Воздух, которым ты дышишь — страница 16 из 73

Их волосы скрывали белые тюрбаны. Сборчатые белые блузы спадали с плеч. Пышные белые нижние юбки топырились, пряча табуреты, на которых сидели байянас, отчего казалось, что женщин держат юбки. Их одежду густо покрывала паутина белых ажурных кружев, столь плотных, будто платья покрыты глазурью, как свадебный торт. Шеи и запястья обвивали десятки нитей, унизанных разноцветными бусинами, и золотые цепочки.

Большинство женщин были темнокожими, как Старый Эуклидиш. Они продавали еду – перед каждой женщиной стоял стол, заваленный продуктами, а с краю булькал на небольшом огне горшок с кипящим пальмовым маслом. Женщины жарили пышки для любопытных пассажиров с корабля, и браслеты их позванивали и переливались. Мы с Грасой замерли, открыв рты; нас толкали, но мы не в силах были пошевелиться.

– Надо же, – выдохнула я.

Граса потянулась взять меня за руку.

Мы слышали про байянас, но никогда их не видели. Для богатых светлокожих бразильцев байянас ассоциировались с прошлым, с окончанием рабства, с уличной жизнью, с вуду и тайнами, с самой самбой. В Риашу-Доси самым ценным сахаром был белый, цвета девушки из рекламы рисовой пудры «Камелия», улыбающихся мальчиков из рекламы порошковых витаминов или статуэток святых на подставках в церкви. Большинство бразильцев не соответствовали столь строгим критериям – даже промышленные магнаты, политики, плантаторы вроде сеньора Пиментела и барышни вроде Грасы. Считалось, что если ты носишь хорошую одежду или происходишь из хорошей семьи, тебе простят более темный оттенок кожи или курчавые волосы. Но если у тебя белая, как сахар, кожа и при этом северный акцент, а ты оказался на юге Бразилии, тебя сочтут сбродом. А вот когда ты темный, как Нена, Старый Эуклидиш или эти байянас, тебя не станут гнать из дорогих магазинов, театров или кабин первого класса, если ты, конечно, можешь себе их позволить. Но тебе просто не позволят настолько возвыситься.

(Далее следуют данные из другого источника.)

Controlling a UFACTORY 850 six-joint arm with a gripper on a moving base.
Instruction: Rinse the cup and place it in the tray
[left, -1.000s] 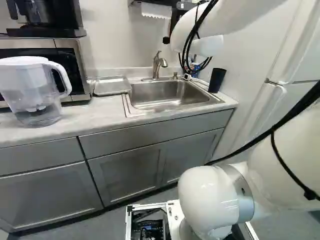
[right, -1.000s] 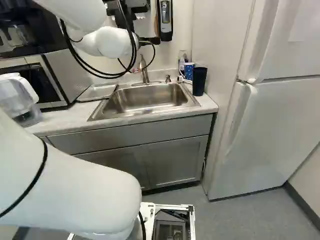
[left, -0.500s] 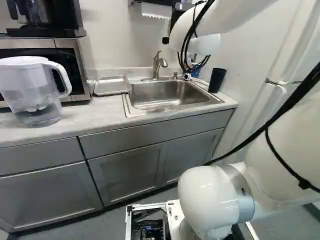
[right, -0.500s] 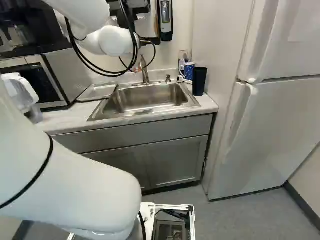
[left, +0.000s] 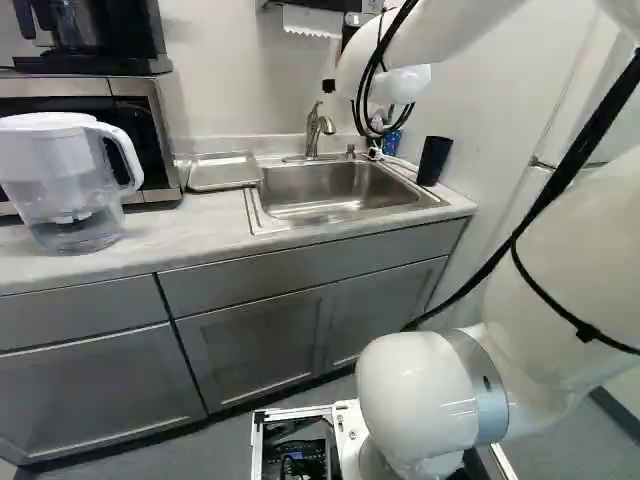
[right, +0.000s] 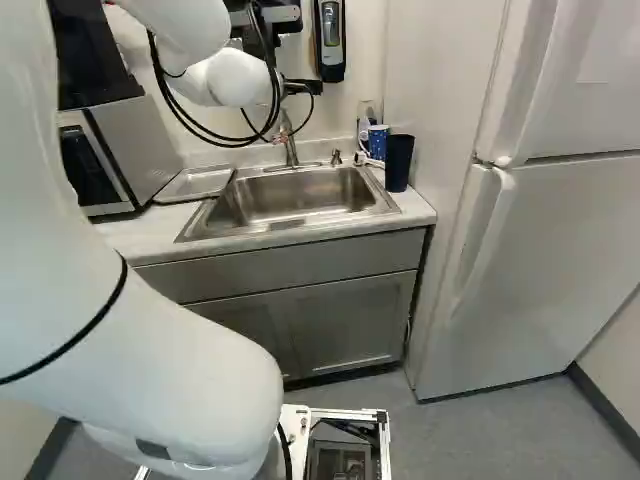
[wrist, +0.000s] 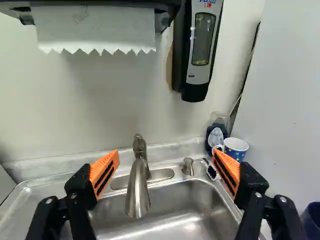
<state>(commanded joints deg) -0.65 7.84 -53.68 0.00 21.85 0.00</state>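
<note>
Reaching further toward the wall (wrist: 90, 115), the arm (right: 185, 32) has shifted; the base (left: 347, 425) has not. The gripper (wrist: 165, 154) stands wide, holding nothing. The cup (wrist: 235, 148) is by the sink's (right: 285, 205) back right corner; rinsing and placing seemingly remain. The tray (right: 193, 184) lies left of the sink. The faucet (wrist: 138, 192) and bottle (wrist: 217, 136) crowd the approach.

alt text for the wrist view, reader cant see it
An open gripper with orange pads faces a metal sink and its faucet. A blue-and-white cup and a bottle stand by the sink's far corner; a dispenser and paper towel hang above.
</note>
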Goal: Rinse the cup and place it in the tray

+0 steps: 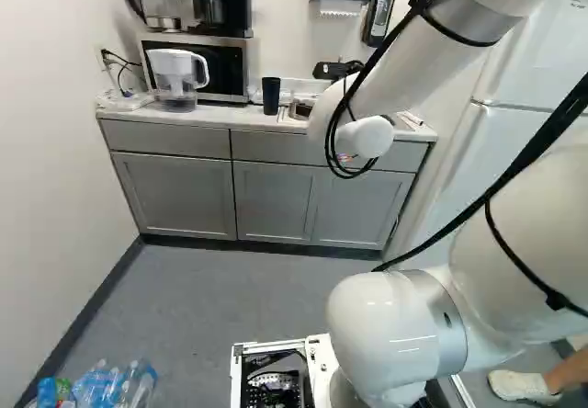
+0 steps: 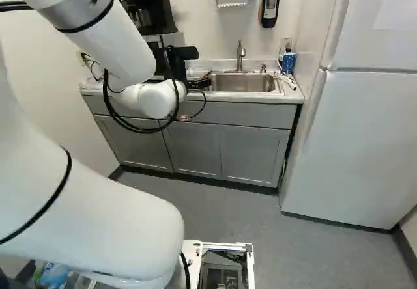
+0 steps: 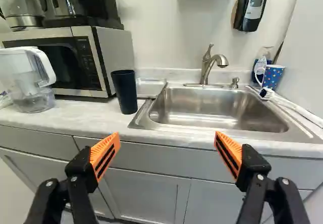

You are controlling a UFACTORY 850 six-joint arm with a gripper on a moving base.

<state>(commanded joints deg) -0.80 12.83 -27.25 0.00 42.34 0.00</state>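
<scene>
Black tumbler point(image 3: 125, 91) stands upright beside your steel sink point(image 3: 217, 108), near the shallow tray point(image 3: 150, 87); your gripper point(image 2: 199, 82) has its fingers spread wide.

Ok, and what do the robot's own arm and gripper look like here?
The arm is white and rounded, with grey metallic bands at its joints and black cables strapped along it. The gripper is black, with two jointed fingers, silver-coloured screws and orange pads marked by dark slots.
</scene>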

Чтобы понять масштабы нашего с Грасой изумления при виде байянас, надо не забывать, что воображение наше было очень ограниченным. Цветной фотографии еще не существовало. Мы никогда не видели изображений, движущихся по экрану. Модные журналы вроде «Шимми!» считались в кругу Грасы вульгарными, а в моем – слишком дорогими. Мы чуть не молились на старые каталоги мод, забытые в комнате сеньоры Пиментел, но женщины на их пожелтевших страницах были нарисованными. А каких женщин мы видели в реальной жизни? В Риашу-Доси обитали служанки, кухарки и унылая Карга. Да, во время единственной своей поездки в Ресифи я видела женщин в театре Санта-Исабел, но их элегантность была ограничена правилами приличия. Даже в жарком Ресифи женщины носили перчатки, чулки и белье, которое стискивало талию и сдавливало грудь. Кружево нашивали только на свадебные платья или оставляли для узкой полоски воротничка. Украшения допускались умеренно: уши не прокалывали, браслеты считались неудобными, на ожерельях висели кресты, подвески были уместны только на балах и в театре. Для этих женщин быть элегантной означало оставаться в рамках приличий. Не таких женщин мы с Грасой рисовали себе, слушая радиопостановки. Не они были героинями, на которых мы хотели равняться. Но мы не знали, кого рисовать в воображении. У нас не было живого примера той женщины, какой мы надеялись стать. Мы знали одно: мы не хотим слиться с другими. Мы хотим выделиться.

В тот день портовые байянас поразили меня не одеждой, а уверенностью в себе. Кольца на каждом пальце! Браслеты до локтей! Эти женщины не прикрывали рты, когда смеялись! Их ненакрашенные лица блестели от пота! Их спины были прямы, а взгляды – еще прямей! Мне казалось, что мы с Грасой сбежали из страны престарелых аристократок и вдруг оказались в стране, где все сплошь королевы.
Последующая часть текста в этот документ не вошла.